Report every line of the entries that contains the word "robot".

----

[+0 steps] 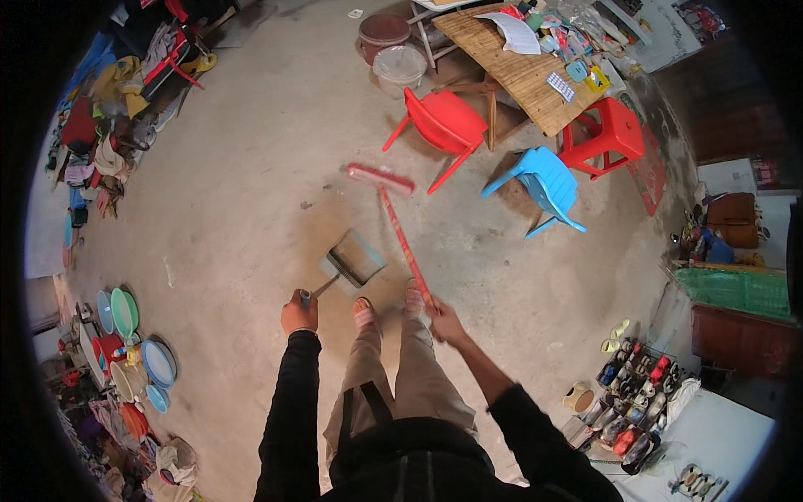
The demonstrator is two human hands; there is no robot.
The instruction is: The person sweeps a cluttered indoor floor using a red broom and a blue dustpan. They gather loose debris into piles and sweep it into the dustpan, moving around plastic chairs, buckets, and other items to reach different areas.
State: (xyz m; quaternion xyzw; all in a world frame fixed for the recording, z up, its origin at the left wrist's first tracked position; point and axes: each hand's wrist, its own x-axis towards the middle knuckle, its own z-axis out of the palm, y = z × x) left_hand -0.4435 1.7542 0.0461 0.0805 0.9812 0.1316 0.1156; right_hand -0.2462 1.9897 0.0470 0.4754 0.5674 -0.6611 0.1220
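Observation:
My left hand (299, 313) is closed around the handle end of a long-handled dustpan (354, 257). The grey pan rests on the concrete floor (251, 188) ahead of my feet, and little can be told of what lies in it. In my right hand (446, 324) is the red patterned stick of a broom (381, 179). Its pink-and-red head lies farther out on the floor, beyond the pan and to its right. Small dark bits of debris (305, 205) sit on the floor left of the broom head.
A red chair (448, 122), a blue chair (542, 185) and a red stool (605, 138) stand by a cluttered wooden table (502, 63). Two buckets (398, 68) are beside it. Basins (158, 364) and piled clothes line the left; a shoe rack (637, 395) is at right.

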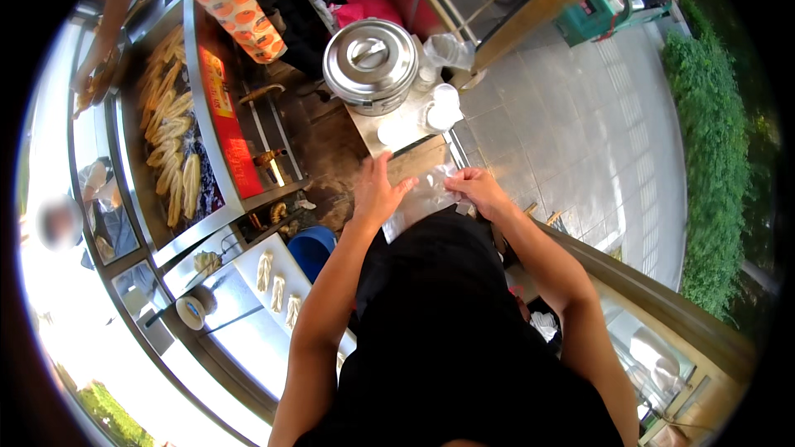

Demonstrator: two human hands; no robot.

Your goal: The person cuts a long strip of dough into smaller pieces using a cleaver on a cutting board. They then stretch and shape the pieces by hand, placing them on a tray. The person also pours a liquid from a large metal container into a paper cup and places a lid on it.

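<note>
My right hand [477, 189] pinches the edge of a clear plastic bag [428, 189], which hangs in front of my dark clothing. To the left of the bag, my left hand [380, 192] is raised with its fingers apart; its thumb reaches the bag's edge, and whether it touches is not clear. Beyond both hands a lidded stainless steel pot [371, 65] stands on a small metal table [366, 127]. White cups or lids [442, 113] and a clear plastic bag lie at the pot's right.
Fried dough sticks [171, 130] lie in a metal fryer at the left. Raw dough pieces [277, 293] rest on a white board nearer me, beside a blue bucket [312, 252]. Another person in a patterned apron [239, 15] stands at the upper left. A wooden frame edges the right side.
</note>
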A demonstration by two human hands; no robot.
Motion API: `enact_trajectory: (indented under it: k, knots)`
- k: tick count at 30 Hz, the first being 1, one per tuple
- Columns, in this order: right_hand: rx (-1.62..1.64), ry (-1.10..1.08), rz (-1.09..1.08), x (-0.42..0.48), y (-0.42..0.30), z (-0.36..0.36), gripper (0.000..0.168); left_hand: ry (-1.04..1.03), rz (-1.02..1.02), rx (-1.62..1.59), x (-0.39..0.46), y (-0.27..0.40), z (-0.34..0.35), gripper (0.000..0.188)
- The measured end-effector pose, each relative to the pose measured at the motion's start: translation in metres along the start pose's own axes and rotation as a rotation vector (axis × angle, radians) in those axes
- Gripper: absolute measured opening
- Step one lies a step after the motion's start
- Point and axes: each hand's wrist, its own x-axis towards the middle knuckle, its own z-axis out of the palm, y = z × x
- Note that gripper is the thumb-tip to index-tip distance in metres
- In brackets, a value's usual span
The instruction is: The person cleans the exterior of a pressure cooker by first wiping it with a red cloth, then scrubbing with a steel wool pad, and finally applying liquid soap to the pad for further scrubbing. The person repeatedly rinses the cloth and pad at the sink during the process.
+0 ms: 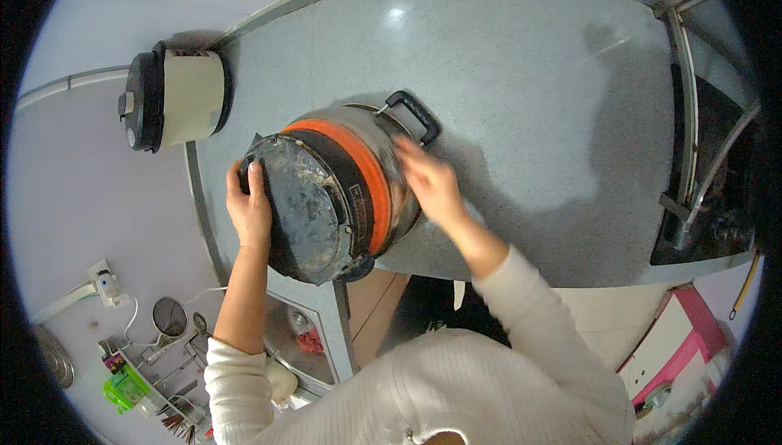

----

Task output:
The demonstrator is two human hands; there is no robot.
Demonstrator: two human hands; no robot.
A demonstration by two human hands; no robot.

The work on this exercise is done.